LA BELLA BURMIENTE

16.04.2021

Érase una vez un rey y una reina que vivían muy felices, pero anhelaban tener hijos. Después de muchos años de espera, la reina dio a luz a una hermosa niña y todo el reino los acompañó en su felicidad. Hubo una gran celebración y las hadas del reino fueron invitadas. Pero el rey olvidó invitar a una de ellas. Muy resentida, el hada olvidada se presentó al palacio.

Pronto, llegó el momento en que las hadas le entregaban a la pequeña sus mejores deseos:

-Que crezca y se convierta en la mujer más bella del mundo -dijo la primera hada.

-Que cante con la más dulce y melodiosa voz -dijo la segunda hada.

-Que siempre se comporte con gracia y elegancia -dijo la tercera hada.

-Que sea bondadosa y paciente-dijo la siguiente hada.

Cada una de las hadas, colmaron a la niña de hermosos deseos hasta que llegó el turno del hada que el rey olvidó invitar:

- Cuando la princesa cumpla dieciséis años, se pinchará el dedo con una aguja y ese será su final -dijo con todo el resentimiento que su corazón le permitía albergar en sus palabras.

El rey, la reina y todo el reinado estaban atónitos, le suplicaron al hada que los disculpara por no haberla invitado y se retractara de lo que había dicho, pero el hada se negó a ambas propuestas.

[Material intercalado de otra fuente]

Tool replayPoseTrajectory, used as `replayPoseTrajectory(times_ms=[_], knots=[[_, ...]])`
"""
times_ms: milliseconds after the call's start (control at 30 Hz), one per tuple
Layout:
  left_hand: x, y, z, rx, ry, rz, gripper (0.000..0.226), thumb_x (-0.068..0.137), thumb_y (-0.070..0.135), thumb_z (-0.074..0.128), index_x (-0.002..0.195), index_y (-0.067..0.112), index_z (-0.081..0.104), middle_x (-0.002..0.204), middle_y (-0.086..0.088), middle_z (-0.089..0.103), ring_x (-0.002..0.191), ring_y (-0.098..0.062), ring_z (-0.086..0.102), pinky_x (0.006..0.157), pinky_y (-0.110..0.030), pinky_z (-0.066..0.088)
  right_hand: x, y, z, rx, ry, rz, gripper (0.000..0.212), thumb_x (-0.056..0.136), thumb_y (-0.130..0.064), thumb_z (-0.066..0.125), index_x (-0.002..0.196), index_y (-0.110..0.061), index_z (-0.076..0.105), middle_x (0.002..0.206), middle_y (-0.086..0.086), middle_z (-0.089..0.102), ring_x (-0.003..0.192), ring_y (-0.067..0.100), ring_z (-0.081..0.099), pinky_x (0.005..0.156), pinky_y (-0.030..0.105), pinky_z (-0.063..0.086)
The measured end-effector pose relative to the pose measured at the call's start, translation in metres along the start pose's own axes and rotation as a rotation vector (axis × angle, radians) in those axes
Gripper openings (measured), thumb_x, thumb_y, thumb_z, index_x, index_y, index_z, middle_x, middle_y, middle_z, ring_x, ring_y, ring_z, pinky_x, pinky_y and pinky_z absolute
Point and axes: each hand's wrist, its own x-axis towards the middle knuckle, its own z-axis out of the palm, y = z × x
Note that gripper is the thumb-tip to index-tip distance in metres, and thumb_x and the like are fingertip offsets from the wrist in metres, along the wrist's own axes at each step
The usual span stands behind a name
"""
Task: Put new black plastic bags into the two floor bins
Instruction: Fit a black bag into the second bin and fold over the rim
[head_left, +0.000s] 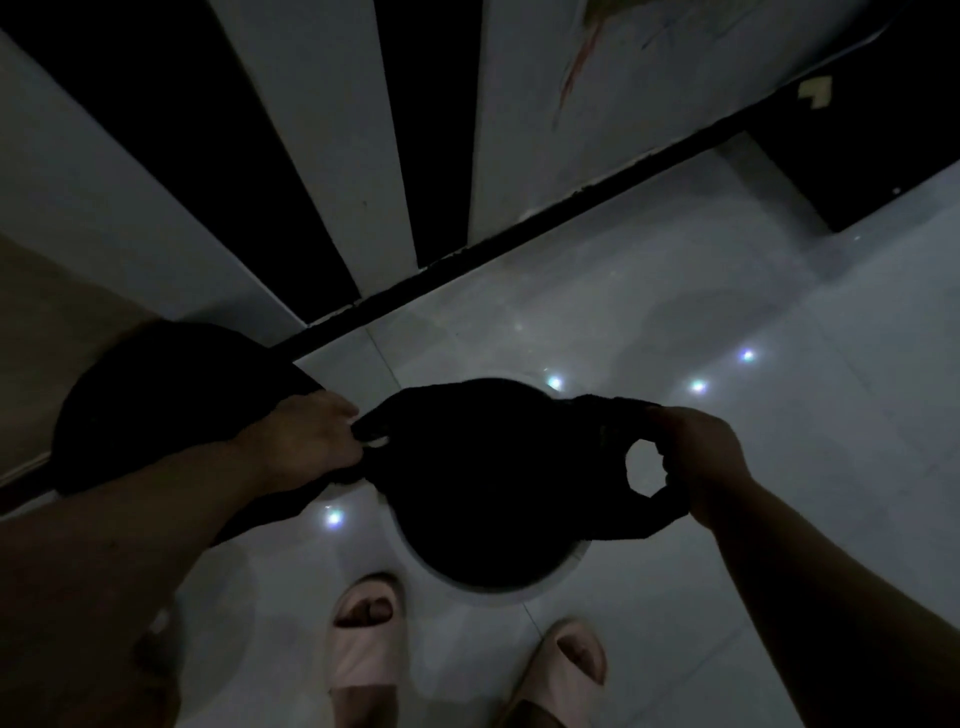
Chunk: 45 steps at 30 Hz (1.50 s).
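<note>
Light: dim, I see little detail.
Left hand (306, 436): fingers pinching the black bag (483, 467) at its left edge.
Right hand (701, 462): fingers closed on the bag's loop handle.
Bag: stretched between my hands, over the pale-rimmed round bin (561, 571) on the floor (727, 312).
Second bin (156, 395): dark, behind my left wrist.
Slippers (363, 644): just below the bin.
</note>
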Motion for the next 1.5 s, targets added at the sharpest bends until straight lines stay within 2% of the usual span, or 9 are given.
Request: replayPoseTrajectory(times_ms=[67, 133, 233, 400, 500, 633, 1233, 1400, 1500], knots=[[-0.006, 0.003, -0.001, 0.125, -0.083, 0.023, 0.063, 0.058, 0.073, 0.050, 0.069, 0.013, 0.068, 0.093, -0.011, 0.069, 0.089, -0.024, 0.064, 0.080, -0.038, 0.051, 0.001, 0.000, -0.001, -0.061, -0.015, -0.037, 0.030, 0.078, -0.022, 0.063, 0.048, -0.026, 0.062, 0.053, -0.004, 0.053, 0.048, 0.013, 0.047, 0.050, 0.026, 0.038], [-0.005, 0.007, 0.002, 0.226, 0.301, 0.177, 0.059, 0.058, 0.082, 0.042, 0.059, 0.025, 0.057, 0.079, 0.000, 0.065, 0.076, -0.019, 0.061, 0.063, -0.030, 0.047, 0.002, 0.000, -0.002, -0.091, -0.023, -0.046, 0.026, 0.076, -0.024, 0.065, 0.050, -0.025, 0.066, 0.048, -0.003, 0.052, 0.046, 0.015, 0.045, 0.049, 0.027, 0.035], [0.009, 0.027, 0.013, 0.254, 0.727, 0.382, 0.062, 0.060, 0.074, 0.056, 0.094, 0.022, 0.063, 0.108, -0.007, 0.063, 0.101, -0.027, 0.056, 0.085, -0.036, 0.046, 0.004, 0.003, -0.002, -0.051, -0.062, -0.038, 0.010, 0.077, -0.024, 0.066, 0.069, -0.022, 0.072, 0.046, -0.008, 0.055, 0.048, 0.014, 0.045, 0.048, 0.026, 0.035], [0.037, 0.043, 0.031, 0.536, 0.209, 0.072, 0.077, 0.072, 0.064, 0.059, 0.138, 0.038, 0.030, 0.151, -0.004, 0.030, 0.136, -0.032, 0.024, 0.111, -0.052, 0.022, 0.008, 0.004, -0.008, -0.070, -0.160, -0.042, 0.018, 0.076, -0.022, 0.071, 0.094, -0.024, 0.070, 0.072, 0.000, 0.065, 0.053, 0.014, 0.049, 0.051, 0.027, 0.039], [0.043, 0.037, 0.027, 0.586, 0.284, 0.016, 0.026, 0.088, 0.050, 0.044, 0.099, 0.033, 0.060, 0.120, -0.004, 0.057, 0.118, -0.029, 0.043, 0.104, -0.050, 0.029, 0.013, 0.002, -0.013, -0.033, -0.256, -0.048, 0.015, 0.081, -0.027, 0.068, 0.096, -0.024, 0.070, 0.056, -0.010, 0.063, 0.048, 0.012, 0.047, 0.047, 0.026, 0.039], [0.061, 0.024, 0.011, 0.074, 0.353, -0.002, 0.027, 0.093, 0.041, 0.039, 0.071, 0.027, 0.046, 0.101, -0.015, 0.063, 0.097, -0.031, 0.059, 0.091, -0.041, 0.044, 0.028, 0.000, -0.008, -0.067, -0.138, -0.064, 0.019, 0.084, -0.032, 0.063, 0.079, -0.015, 0.070, 0.043, -0.010, 0.054, 0.042, 0.010, 0.043, 0.044, 0.025, 0.037], [0.108, -0.023, 0.055, 0.113, 0.070, -0.134, 0.031, 0.093, 0.015, 0.048, 0.122, 0.010, 0.055, 0.134, -0.016, 0.053, 0.121, -0.027, 0.050, 0.091, -0.021, 0.036, 0.092, 0.072, 0.047, -0.529, -0.231, 0.040, 0.021, 0.090, -0.019, 0.055, 0.082, -0.005, 0.069, 0.097, 0.021, 0.067, 0.083, 0.028, 0.059, 0.073, 0.033, 0.041], [0.066, 0.002, 0.044, -0.087, 0.638, 0.283, 0.050, 0.089, 0.032, 0.045, 0.136, 0.014, 0.043, 0.138, -0.015, 0.051, 0.127, -0.030, 0.045, 0.106, -0.029, 0.028, 0.037, 0.049, 0.036, -0.360, 0.255, -0.470, 0.043, 0.086, -0.044, 0.048, 0.115, -0.016, 0.061, 0.115, 0.013, 0.062, 0.105, 0.026, 0.057, 0.089, 0.034, 0.043], [0.037, 0.023, 0.048, 0.213, 0.280, 0.424, 0.105, 0.063, 0.077, 0.047, 0.147, 0.033, 0.001, 0.152, -0.003, 0.034, 0.140, -0.018, 0.025, 0.114, -0.038, 0.013, -0.005, 0.039, 0.028, -0.611, -0.074, -0.838, 0.059, 0.078, -0.060, 0.047, 0.117, -0.018, 0.060, 0.113, 0.007, 0.064, 0.107, 0.025, 0.056, 0.092, 0.042, 0.042]])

Había una última hada que faltaba por presentar su deseo. Queriendo ayudar a la pequeña, le dijo al rey y a la reina:

-No puedo deshacer las palabras pronunciadas, pero puedo cambiar el curso de los eventos: la princesa no morirá cuando su dedo se pinche con la aguja, pero caerá en un sueño profundo durante cien años. Entonces, un príncipe vendrá y la despertará.

Al escuchar esto, el rey y la reina se sintieron mejor. Pensando que existía la manera de detener el destino, el rey prohibió a todos los habitantes del reino utilizar agujas.

La princesa creció y se convirtió en una niña amable y de dulce corazón. Cuando cumplió sus dieciséis años, vio a una anciana coser:

-¿Puedo intentarlo? -le preguntó.

La anciana le respondió:

- ¡Por supuesto, mi pequeña niña!

La princesa tomó la aguja e intentó enhebrar el hilo. En ese preciso momento se pinchó el dedo y cayó en un profundo sueño. La anciana, que era en realidad el hada resentida, la llevó de regreso al palacio y el rey y la reina la acostaron en su cama.

El reino que antes los había acompañado en la felicidad, los acompañó en la desgracia; todos cayeron en un profundo sueño.

Pasaron cien años. Un día, por cuenta del destino, un príncipe llegó al palacio. Él no podía dar crédito a lo que veían sus ojos: los guardas, sirvientes, gatos y hasta las vacas dormían y roncaban.

Al acercarse a la princesa, pensó que ella era el ser más hermoso del mundo y le plantó un beso en la mejilla. Inmediatamente, la princesa se despertó y junto con ella, el rey, la reina, los guardas, los sirvientes, los gatos y hasta las vacas abrieron sus ojos.

El príncipe y la princesa se casaron y vivieron felices por siempre.